» **Task instructions**
Line by line, set down the following material again exactly.

» **Exercise data**
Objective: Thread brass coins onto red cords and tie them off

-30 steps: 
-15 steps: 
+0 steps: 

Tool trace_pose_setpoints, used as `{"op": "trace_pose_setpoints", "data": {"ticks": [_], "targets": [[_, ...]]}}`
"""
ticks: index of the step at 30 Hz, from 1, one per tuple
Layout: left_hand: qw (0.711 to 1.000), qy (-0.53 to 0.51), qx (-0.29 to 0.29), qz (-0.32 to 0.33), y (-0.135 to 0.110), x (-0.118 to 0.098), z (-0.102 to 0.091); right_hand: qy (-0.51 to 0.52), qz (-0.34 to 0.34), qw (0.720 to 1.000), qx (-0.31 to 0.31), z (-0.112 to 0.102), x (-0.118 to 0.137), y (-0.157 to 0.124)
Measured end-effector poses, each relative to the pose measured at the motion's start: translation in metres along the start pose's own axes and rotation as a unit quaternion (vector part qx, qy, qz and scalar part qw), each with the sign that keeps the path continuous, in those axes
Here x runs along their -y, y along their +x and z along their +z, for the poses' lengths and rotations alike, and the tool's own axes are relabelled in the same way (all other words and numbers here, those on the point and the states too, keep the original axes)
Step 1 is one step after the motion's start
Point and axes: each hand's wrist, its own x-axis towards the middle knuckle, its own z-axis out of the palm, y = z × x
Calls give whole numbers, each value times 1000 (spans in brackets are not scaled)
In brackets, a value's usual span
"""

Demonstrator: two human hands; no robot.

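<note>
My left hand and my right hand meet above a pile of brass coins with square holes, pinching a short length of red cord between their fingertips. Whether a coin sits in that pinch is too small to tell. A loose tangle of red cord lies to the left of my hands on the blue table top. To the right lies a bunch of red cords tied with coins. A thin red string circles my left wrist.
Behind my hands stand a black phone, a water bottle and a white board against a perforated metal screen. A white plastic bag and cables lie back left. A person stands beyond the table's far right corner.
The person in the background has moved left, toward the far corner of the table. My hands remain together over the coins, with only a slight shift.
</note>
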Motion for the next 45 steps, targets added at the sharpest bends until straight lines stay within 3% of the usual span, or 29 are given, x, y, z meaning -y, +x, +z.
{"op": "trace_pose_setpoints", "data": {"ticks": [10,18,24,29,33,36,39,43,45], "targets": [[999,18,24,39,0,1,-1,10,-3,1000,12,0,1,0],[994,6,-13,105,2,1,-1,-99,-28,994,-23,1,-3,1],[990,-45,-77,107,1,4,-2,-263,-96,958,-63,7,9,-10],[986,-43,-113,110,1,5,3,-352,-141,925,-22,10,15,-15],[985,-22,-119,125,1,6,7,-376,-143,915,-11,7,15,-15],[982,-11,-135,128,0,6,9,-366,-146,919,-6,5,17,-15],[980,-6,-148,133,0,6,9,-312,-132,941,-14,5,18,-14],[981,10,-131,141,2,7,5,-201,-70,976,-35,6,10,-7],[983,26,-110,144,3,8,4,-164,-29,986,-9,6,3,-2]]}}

» **Task result**
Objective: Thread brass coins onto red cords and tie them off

-30 steps: 
-15 steps: 
+0 steps: 

Tool trace_pose_setpoints, used as `{"op": "trace_pose_setpoints", "data": {"ticks": [_], "targets": [[_, ...]]}}`
"""
ticks: index of the step at 30 Hz, from 1, one per tuple
Layout: left_hand: qw (0.711 to 1.000), qy (-0.53 to 0.51), qx (-0.29 to 0.29), qz (-0.32 to 0.33), y (-0.135 to 0.110), x (-0.118 to 0.098), z (-0.102 to 0.091); right_hand: qy (-0.51 to 0.52), qz (-0.34 to 0.34), qw (0.720 to 1.000), qx (-0.31 to 0.31), z (-0.112 to 0.102), x (-0.118 to 0.137), y (-0.157 to 0.124)
Measured end-effector poses, each relative to the pose measured at the motion's start: translation in metres along the start pose's own axes and rotation as a unit quaternion (vector part qx, qy, qz and scalar part qw), each with the sign that keeps the path continuous, in those axes
Here x runs along their -y, y along their +x and z along their +z, for the poses' lengths and rotations alike, and the tool's own axes are relabelled in the same way (all other words and numbers here, those on the point and the states too, keep the original axes)
Step 1 is one step after the motion's start
Point and axes: each hand's wrist, its own x-axis towards the middle knuckle, its own z-axis out of the palm, y = z × x
Calls give whole numbers, each value times 1000 (spans in brackets are not scaled)
In brackets, a value's usual span
"""

Demonstrator: two human hands; no robot.

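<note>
My left hand and my right hand meet above a pile of brass coins with square holes, pinching a short length of red cord between their fingertips. Whether a coin sits in that pinch is too small to tell. A loose tangle of red cord lies to the left of my hands on the blue table top. To the right lies a bunch of red cords tied with coins. A thin red string circles my left wrist.
Behind my hands stand a black phone, a water bottle and a white board against a perforated metal screen. A white plastic bag and cables lie back left. A person stands beyond the table's far right corner.
The person in the background has moved left, toward the far corner of the table. My hands remain together over the coins, with only a slight shift.
</note>
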Motion for the next 45 steps, targets added at the sharpest bends until straight lines stay within 3% of the usual span, or 29 are given, x, y, z meaning -y, +x, +z.
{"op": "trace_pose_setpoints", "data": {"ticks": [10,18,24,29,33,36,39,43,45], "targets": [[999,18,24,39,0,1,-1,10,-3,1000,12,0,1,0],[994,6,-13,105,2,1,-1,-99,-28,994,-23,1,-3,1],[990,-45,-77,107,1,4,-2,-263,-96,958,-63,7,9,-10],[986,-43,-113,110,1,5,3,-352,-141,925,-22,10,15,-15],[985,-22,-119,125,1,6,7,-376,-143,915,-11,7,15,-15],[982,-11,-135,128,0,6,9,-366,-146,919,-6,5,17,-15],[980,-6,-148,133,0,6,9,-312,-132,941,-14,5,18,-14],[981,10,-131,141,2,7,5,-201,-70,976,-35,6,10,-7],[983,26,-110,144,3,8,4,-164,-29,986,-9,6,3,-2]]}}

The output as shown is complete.